Tak lama setelah aku berbincang-bincang dengan Anisa, Lulu kembali lagi dengan sisa tawanya.

"Tuh kan, Shan! Aku tanya Eva gini, Va, menurut Eva dia cantik gak? Terus Eva hanya bergidik. Terus dia ngomong yang aneh-aneh. Berarti bener, Shan. Kamu yang lebih-" ucap Lulu yang kalimatnya dihela olehku.

"-Sudahlah, Lu! Iya, iya. Makasih sudah kasih tau aku. Jadi aku yang mundur, udah gitu ngilang deh ke laut! Aku lanjutin ngerjain tugas, ya di dalam. Makasih, ya." Aku berusaha menjawab dengan nada bicara yang tenang. Aku tak ingin membuat temanku khawatir karenaku.

"Kamu gak kenapa-kenapa, Shan?" tanya Lulu yang terlihat khawatir kepadaku.

"Enggak, aku tak apa-apa. Tenang saja." Akupun membalikkan badan dari mereka. Sebelum aku melangkah, tanpa permisi, satu titik air berhasil keluar dari mataku. Segera ku hapus air itu dengan punggung tanganku. Dan cepat-cepat masuk ke dalam kelas.

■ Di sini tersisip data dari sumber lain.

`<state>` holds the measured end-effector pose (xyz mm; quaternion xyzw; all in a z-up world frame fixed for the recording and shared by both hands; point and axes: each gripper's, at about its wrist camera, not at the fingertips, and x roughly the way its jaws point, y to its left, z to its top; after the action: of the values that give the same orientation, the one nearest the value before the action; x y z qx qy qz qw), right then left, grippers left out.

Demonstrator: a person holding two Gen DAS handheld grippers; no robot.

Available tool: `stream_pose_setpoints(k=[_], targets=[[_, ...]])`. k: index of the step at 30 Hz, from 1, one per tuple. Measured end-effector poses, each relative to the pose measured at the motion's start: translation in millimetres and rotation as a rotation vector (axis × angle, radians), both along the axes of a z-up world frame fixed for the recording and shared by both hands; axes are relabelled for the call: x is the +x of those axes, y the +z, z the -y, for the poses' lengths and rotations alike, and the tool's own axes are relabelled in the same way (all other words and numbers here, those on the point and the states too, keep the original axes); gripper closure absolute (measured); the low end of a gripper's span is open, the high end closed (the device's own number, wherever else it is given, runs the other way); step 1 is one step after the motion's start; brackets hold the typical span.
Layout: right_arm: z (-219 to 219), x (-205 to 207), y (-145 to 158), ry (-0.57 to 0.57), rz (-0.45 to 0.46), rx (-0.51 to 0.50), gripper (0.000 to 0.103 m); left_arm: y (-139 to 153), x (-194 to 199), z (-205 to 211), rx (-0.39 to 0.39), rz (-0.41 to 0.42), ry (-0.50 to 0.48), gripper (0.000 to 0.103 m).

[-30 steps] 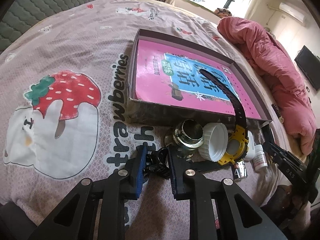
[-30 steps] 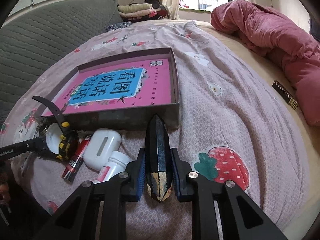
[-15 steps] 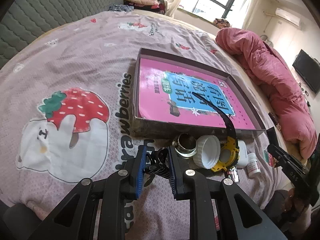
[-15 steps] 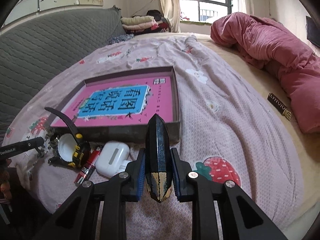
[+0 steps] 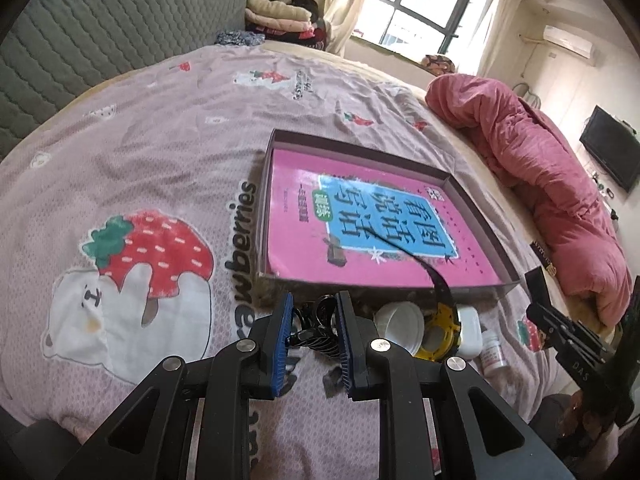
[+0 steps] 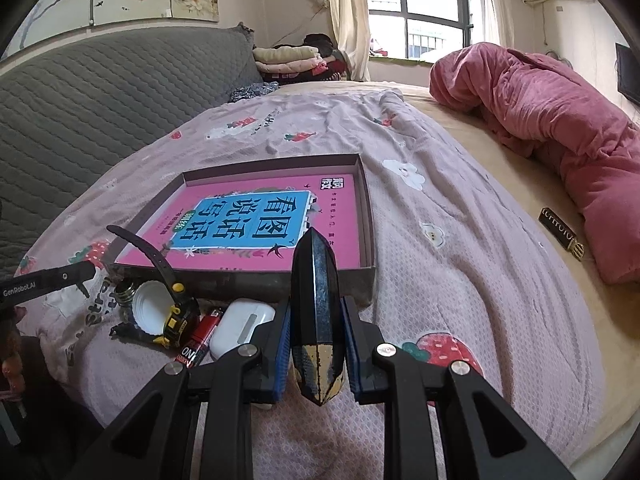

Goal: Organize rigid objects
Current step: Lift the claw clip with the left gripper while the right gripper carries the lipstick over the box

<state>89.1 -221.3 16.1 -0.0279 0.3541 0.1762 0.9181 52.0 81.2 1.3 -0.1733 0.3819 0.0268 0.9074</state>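
My left gripper is shut on a black claw hair clip, held just above the bedspread in front of the shallow box. The box holds a pink book. My right gripper is shut on a dark faceted case with gold at its near end, raised before the box's near right corner. Beside the box's front wall lie a white lid, a yellow-black watch whose strap rises over the box, a red battery, a white earbud case and a metal jar.
A small white bottle lies by the earbud case. A rolled pink quilt runs along the right side of the bed, with a black-gold stick near it. A grey padded headboard is at the left and folded clothes at the back.
Both grippers have risen from the bedspread and tilted up. The clip has come up off the bed with the left one; the dark case stays in the right one.
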Motion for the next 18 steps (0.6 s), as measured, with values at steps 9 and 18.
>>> stream_pose_setpoints(k=[9, 18], targets=[[-2.5, 6.0, -1.8, -0.004, 0.004, 0.004, 0.079, 9.4, 17.3, -1.4, 0.034, 0.045, 0.014, 0.081], [-2.7, 13.7, -1.0, -0.017, 0.019, 0.006, 0.079, 6.0, 40.4, -6.8, 0.036, 0.057, 0.035, 0.081]])
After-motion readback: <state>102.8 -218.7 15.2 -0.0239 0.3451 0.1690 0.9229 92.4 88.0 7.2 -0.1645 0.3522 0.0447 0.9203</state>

Jujur, meski memaksakan diri, aku tidak bisa fokus untuk belajar. Aku tidak ingin seperti ini. Keceriaanku berubah menjadi gulungan kabung yang menguasai jiwaku.

Ketika pelajaran selesai, aku cepat-cepat pulang. Sesampainya di rumah, aku ambil air wudhu untuk membersihkan anggota badan tertentu. Lalu kubentangkan sajadah dan mulai melantunkan ayat-ayat suci bersama hati yang rapuh.

Sesekali air mataku berjatuhan tak tertahankan. Ada apa ini? Ada apa denganku? Aku tidak suka aku yang sekarang. Shana adalah gadis yang acuh terhadap lelaki manapun. Tapi mengapa lelaki ini lain?

Mengapa Tuhan mesti menanamkan perasaan ini pada hatiku jika akhirnya aku harus terluka? Mengapa aku lemah karena pandangannya? Mengapa harus seorang pria yang bernama Rangga yang harus berlabuh dihatiku? Kenapa harus ada tangis? Aku tidak suka dengan aku yang sekarang.

Dimataku, dia terlihat seperti pemuda yang baik-baik. Dia ramah dan sangat sopan santun. Mungkin pula ia setia. Jika benar ada perempuan lain yang terlebih dahulu berlabuh dihatinya, maka ia tidak mungkin membagi hati kepada perempuan yang lain.

Dia pemuda yang baik. Sementara aku seorang perempuan yang tidak tau malu. Dia sopan santun. Tapi aku? Aku hanyalah gadis tomboy yang kasar dalam setiap kata-katanya.